Dean Motl called about the time of the spring equinox to say New Harquahala, the plant he manages, was inspecting P91 piping and found some off-spec material that he thought the industry might want to know about (sidebar).
Motl has benefited from collaboration with his peers in the 501G Users Group over the years and knows the value of sharing information. He mentioned soft pipe and the use of incorrect filler material on P91 welds as two issues identified. Also, that Maintenance Manager Chris Bates would be attending the upcoming HRSG User’s Group meeting (held April 12-14 in Jacksonville) and suggested that the editors meet with him to dig into some of the details. They did. Bates worked for a mechanical contractor when he learned first-hand about some of the problems associated with P91 – such as pipe cracking. He added to knowledge acquired on the job by speaking with industry colleagues and by attending HRSG User’s Group meetings.

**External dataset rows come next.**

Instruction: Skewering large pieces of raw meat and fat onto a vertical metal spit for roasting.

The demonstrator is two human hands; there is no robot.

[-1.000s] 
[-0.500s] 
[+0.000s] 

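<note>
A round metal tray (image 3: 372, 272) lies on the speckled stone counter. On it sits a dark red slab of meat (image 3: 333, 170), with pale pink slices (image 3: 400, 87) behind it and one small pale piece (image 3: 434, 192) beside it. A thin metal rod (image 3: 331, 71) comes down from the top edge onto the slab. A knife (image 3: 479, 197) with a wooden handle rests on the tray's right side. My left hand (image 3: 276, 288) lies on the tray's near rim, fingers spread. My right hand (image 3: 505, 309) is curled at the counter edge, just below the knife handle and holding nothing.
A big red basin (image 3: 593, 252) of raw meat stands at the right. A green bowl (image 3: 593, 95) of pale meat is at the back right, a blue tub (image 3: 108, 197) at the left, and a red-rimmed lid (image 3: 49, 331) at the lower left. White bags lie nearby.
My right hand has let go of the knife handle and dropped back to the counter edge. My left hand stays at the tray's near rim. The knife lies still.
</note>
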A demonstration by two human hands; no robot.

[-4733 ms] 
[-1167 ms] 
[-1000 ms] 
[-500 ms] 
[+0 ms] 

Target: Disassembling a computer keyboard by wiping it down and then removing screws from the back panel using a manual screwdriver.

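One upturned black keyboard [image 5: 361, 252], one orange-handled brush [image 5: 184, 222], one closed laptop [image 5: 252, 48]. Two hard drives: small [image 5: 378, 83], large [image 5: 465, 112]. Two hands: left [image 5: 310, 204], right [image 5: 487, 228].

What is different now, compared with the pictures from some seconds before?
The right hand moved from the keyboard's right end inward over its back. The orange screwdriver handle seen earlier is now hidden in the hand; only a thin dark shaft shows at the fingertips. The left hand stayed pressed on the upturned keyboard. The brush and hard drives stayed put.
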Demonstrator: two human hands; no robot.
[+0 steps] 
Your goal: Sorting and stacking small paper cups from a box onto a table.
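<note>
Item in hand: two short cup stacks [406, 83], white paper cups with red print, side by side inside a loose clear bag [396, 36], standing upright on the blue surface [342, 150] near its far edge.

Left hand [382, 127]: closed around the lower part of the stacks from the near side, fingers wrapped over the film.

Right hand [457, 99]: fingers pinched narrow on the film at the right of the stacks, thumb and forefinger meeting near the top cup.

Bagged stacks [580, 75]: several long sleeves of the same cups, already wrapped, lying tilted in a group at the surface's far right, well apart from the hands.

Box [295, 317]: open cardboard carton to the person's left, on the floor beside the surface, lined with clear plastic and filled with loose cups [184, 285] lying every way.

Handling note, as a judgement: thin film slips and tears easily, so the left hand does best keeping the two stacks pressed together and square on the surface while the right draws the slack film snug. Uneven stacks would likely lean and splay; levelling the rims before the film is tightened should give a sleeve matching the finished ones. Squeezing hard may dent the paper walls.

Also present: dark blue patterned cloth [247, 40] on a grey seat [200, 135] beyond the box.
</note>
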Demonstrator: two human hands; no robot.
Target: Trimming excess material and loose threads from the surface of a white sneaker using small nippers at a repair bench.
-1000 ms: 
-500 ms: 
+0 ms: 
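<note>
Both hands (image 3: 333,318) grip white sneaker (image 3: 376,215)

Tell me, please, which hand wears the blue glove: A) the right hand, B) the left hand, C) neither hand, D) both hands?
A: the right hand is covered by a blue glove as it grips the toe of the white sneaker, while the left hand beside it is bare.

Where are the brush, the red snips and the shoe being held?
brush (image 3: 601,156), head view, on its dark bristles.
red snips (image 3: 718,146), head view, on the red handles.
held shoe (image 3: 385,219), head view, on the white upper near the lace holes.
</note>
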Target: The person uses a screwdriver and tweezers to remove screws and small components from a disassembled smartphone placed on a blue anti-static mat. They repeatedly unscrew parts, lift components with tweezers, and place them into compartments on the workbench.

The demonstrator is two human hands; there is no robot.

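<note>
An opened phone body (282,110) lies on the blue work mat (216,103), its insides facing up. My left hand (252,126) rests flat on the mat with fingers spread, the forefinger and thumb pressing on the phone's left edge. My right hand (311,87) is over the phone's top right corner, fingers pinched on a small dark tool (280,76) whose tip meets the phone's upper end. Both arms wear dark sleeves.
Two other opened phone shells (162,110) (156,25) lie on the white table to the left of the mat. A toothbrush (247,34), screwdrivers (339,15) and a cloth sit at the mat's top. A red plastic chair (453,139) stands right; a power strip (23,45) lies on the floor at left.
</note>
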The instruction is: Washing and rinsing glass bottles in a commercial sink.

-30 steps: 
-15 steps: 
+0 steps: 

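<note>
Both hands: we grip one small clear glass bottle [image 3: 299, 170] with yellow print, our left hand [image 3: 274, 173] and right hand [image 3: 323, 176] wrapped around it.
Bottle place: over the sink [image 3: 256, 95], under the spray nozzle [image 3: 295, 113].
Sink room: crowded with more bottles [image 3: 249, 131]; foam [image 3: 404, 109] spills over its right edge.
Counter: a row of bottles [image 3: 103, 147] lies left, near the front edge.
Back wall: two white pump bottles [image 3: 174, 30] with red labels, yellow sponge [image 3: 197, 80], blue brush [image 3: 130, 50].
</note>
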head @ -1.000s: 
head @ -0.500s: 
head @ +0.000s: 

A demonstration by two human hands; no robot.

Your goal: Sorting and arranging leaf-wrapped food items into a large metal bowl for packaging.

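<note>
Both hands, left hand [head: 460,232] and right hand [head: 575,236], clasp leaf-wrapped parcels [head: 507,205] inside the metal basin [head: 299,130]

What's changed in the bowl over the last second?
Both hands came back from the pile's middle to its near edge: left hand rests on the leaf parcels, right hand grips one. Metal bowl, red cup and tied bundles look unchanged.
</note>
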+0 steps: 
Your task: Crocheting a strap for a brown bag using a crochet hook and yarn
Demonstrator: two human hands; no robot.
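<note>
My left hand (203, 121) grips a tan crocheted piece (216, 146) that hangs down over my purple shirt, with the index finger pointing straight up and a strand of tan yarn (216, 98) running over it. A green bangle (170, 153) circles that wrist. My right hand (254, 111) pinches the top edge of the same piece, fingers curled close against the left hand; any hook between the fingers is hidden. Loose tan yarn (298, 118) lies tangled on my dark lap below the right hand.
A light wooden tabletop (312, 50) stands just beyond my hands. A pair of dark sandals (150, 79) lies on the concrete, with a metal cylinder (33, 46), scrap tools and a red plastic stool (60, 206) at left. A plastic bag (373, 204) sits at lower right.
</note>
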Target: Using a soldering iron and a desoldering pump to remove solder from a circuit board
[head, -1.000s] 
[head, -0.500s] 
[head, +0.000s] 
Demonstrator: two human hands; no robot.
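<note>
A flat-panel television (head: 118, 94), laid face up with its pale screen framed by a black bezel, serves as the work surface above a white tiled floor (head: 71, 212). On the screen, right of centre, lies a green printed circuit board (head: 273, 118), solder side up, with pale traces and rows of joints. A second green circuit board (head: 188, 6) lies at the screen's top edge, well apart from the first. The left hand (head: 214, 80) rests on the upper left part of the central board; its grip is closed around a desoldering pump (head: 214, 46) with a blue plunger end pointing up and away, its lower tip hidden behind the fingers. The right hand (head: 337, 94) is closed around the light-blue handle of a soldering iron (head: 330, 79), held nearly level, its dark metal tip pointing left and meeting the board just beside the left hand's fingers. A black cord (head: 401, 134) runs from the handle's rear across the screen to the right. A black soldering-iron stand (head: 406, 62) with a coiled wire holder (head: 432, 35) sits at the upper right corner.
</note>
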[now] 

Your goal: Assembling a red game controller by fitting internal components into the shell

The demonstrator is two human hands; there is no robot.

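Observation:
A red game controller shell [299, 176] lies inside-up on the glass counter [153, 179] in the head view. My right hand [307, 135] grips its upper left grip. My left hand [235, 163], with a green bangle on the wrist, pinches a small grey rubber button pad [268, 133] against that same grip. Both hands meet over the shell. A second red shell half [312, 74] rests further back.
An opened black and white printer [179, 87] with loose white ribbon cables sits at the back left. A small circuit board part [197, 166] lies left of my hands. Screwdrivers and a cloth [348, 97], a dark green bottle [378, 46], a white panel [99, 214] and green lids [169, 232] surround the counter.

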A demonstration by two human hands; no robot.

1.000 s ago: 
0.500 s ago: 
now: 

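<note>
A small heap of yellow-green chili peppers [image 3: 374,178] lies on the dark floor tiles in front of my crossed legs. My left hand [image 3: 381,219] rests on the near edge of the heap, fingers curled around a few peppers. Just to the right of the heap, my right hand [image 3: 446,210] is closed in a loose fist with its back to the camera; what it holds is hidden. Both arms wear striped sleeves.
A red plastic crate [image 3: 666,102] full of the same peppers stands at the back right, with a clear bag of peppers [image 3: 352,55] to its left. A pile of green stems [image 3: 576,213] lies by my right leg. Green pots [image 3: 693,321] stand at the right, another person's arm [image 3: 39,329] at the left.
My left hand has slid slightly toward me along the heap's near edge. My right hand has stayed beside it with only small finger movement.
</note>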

When Bates transitioned from the mechanical contractor to New Harquahala a couple of years ago, one of the first things he did was ask questions concerning the paper trail on the plant’s P91. His experience suggested materials specs, heat-treatment reports, weld inspection reports, etc, often went missing. Another thing he had learned: A significant level of expertise was required to plan and conduct the proper metallurgical inspections and to analyze the data collected.
Some critical data needed to certify New Harquahala’s P91 piping as “meets today’s industry quality standards” was not available – just as Bates had thought. He championed the idea of conducting a comprehensive inspection program with the hope of recertifying the material installed.
Gaining experience in P91 inspection and analysis, and in developing inspection and testing guidelines, also would help others. NAES Corp, Issaquah, Wash, the plant’s contract operator and Bates’ employer, had perhaps another hundred plants under management that might also benefit from the lessons learned.
Due diligence of possible contractors for planning and conducting the requisite inspections and for analyzing the data pointed to Structural Integrity Associates Inc (SI, San Jose, Calif) as a company with significant and relevant P91 experience. SI was on NAES’s preferred vendor list and had done work at other plants the company manages so the decision to hire this consultant was relatively easy.
The editors also were familiar with SI’s work in the field having attended one of the company’s P91 workshops a couple of years ago. However, just how the firm acquired its expertise was an unknown until Fred DeGrooth and Steve Gressler, both of whom were involved in the New Harquahala project, offered the following backgrounder:
SI, a leading participant in EPRI (Electric Power Research Institute, Palo Alto, Calif) and international research efforts on P91, first identified material issues in 2000. One of SI’s clients was building a combined-cycle plant and had some questions regarding heat-treatment specifications. Inspection revealed off-spec material.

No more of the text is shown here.